Nothing but the lines from the one containing "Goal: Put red" through the end of the data should be output, each reproduced exactly.

* **GIVEN MATERIAL**:
•••••
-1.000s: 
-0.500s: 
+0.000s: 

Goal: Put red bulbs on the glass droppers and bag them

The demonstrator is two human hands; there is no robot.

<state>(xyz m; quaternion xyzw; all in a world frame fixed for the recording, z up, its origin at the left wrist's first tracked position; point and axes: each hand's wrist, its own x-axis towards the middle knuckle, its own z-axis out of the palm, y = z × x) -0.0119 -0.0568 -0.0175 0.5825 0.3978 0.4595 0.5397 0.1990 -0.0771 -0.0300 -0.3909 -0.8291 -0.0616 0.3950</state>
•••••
* **TASK RESPONSE**:
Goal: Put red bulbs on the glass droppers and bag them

The demonstrator is two human hands; there is no robot.

<state>(xyz m; quaternion xyzw; all in a world frame fixed for the recording, z up, its origin at the left wrist's first tracked position; point and axes: each hand's wrist, its own x-axis towards the middle knuckle, its own z-axis out of the palm, y = z × x) -0.0119 -0.0568 -0.0175 0.5825 0.3978 0.4595 0.5397 0.1990 -0.0771 -0.0300 -0.3909 -0.8291 -0.0616 0.3950</state>

The required output has now been supplied.